In West Ham, east London, a group of housing association tenants are at the sharp end of social cleansing. One Housing Group has issued notice to them of a rent increase of up to 40 percent on 1 April.
This is because One Housing wants them to be on “affordable rent”, or 80 percent of market rent. NHS worker Carla’s rent is getting increased by 20 percent, from £550 to £700 a month.
By comparison “social rent”, which tenants are on at the moment, is 50 to 60 percent of market rent.
One Housing has said that the hike is to deal with alleged subletting.
But tenant Truus said this is just a way of playing “divide and conquer”.
“They chose to bring the new rents in on 1 April,” said one tenant. “But fools we are not!”
One Housing has issued tenants with letters stating that “as a condition of the continuation of the tenancy you are required to have a direct debit in place”.
But tenants have the right to pay rent using whatever means they like.
When Socialist Worker quizzed One Housing it backed down, saying, “Direct debit is our preferred method because it offers the most security for tenants and is trusted.”
One Housing has demanded to see tenants’ pay slips.
They think it could be used as a way of justifying charging market rents. And the firm has said there is no guarantee that rents will not rise even further.
The Tories’ Housing and Planning Act lies in tatters, including the pay to stay part of it which could have seen council tenants charged market rents.
But the National Housing Federation, the umbrella group for housing associations, has lobbied to keep pay to stay on the table for them.
One Housing has left itself open to legal challenges—and political challenges can push it back.
Carla told Socialist Worker, “We’re effectively being told, ‘You should be grateful you’ve had this until now.’
“But where do you expect NHS workers and other key workers to go?”

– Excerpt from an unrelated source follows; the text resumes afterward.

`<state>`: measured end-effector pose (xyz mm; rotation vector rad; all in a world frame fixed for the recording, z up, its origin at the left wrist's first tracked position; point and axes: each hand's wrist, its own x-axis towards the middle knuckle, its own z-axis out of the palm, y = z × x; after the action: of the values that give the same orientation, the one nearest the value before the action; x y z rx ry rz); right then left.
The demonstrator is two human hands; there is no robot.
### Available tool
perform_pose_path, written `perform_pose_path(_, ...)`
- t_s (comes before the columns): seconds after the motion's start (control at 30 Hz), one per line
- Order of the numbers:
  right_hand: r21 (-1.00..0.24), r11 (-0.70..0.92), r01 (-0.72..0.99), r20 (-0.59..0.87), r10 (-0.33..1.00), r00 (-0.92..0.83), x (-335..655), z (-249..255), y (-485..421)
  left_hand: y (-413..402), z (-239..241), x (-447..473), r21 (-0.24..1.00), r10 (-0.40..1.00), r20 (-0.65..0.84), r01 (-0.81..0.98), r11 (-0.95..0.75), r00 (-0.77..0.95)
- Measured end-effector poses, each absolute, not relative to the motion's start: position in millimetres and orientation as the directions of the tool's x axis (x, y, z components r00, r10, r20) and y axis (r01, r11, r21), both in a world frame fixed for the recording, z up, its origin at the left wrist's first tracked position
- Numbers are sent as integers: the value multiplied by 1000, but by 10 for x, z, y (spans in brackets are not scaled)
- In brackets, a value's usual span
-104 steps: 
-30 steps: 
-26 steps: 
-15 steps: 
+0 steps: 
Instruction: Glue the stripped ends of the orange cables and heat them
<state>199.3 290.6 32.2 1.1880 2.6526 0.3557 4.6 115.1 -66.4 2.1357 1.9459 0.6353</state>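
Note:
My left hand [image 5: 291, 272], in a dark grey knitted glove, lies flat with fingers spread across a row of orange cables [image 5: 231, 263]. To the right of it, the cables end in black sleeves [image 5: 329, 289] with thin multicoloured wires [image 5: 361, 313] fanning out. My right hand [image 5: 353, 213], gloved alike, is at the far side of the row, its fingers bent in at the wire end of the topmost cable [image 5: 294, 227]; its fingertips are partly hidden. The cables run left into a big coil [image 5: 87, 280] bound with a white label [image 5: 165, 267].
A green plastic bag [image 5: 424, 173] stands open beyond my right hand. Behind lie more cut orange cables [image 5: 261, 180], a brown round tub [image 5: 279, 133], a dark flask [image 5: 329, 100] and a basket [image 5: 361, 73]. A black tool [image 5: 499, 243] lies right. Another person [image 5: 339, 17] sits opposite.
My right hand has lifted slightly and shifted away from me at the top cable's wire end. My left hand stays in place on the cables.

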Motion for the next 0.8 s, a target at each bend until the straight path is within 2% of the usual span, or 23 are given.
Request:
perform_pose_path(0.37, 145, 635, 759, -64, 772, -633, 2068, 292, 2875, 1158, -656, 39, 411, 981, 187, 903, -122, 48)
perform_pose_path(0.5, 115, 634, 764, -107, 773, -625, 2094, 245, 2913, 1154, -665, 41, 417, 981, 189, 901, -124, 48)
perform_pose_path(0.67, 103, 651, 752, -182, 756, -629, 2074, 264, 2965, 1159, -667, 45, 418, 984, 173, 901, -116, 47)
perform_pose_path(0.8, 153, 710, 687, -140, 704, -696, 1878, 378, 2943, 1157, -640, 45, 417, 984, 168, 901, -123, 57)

Tenants have submitted a letter to One Housing Group rejecting the new contracts. And a meeting of Newham trades council on Tuesday of last week voted to support the campaign.
“We only started the campaign a month ago,” Truus told Socialist Worker.
“We got our own lawyer. But then the union came—people were shocked that we could go in a political direction.”
That’s the way to go in the fight to defend homes.
A short but nasty history
When One Housing kicked tenants out of two large shared accommodation homes in Islington, north London, and Kingston, west London, in 2015 it even began trolling them online.
One Islington tenant was told by One Housing’s Twitter account, “You sound like someone totally brainwashed.” It also said, “Stop being bitchy or we’ll go back to how we were.”
Jean Vidler was kicked out of the Kingston house but she told Socialist Worker, “They rehoused us because we put up a fight.
“We got onto TV and made a lot of noise outside the courts in Kingston and Islington. That had to be done, they had to see we were serious.”
That’s just one episode in One Housing’s brief but nasty history since it was formed out of a merger of housing associations in 2007.
In August 2015 Tower Hamlets council dumped One Housing as its preferred provider of housing.
It reportedly ran down the four estates it managed for the council on the Isle of Dogs, east London.
Councillor Candida Ronald, a tenant and chair of a local residents’ association said, “Residents never voted for One Housing to be their landlord and if they were given the opportunity I believe they would sack them.”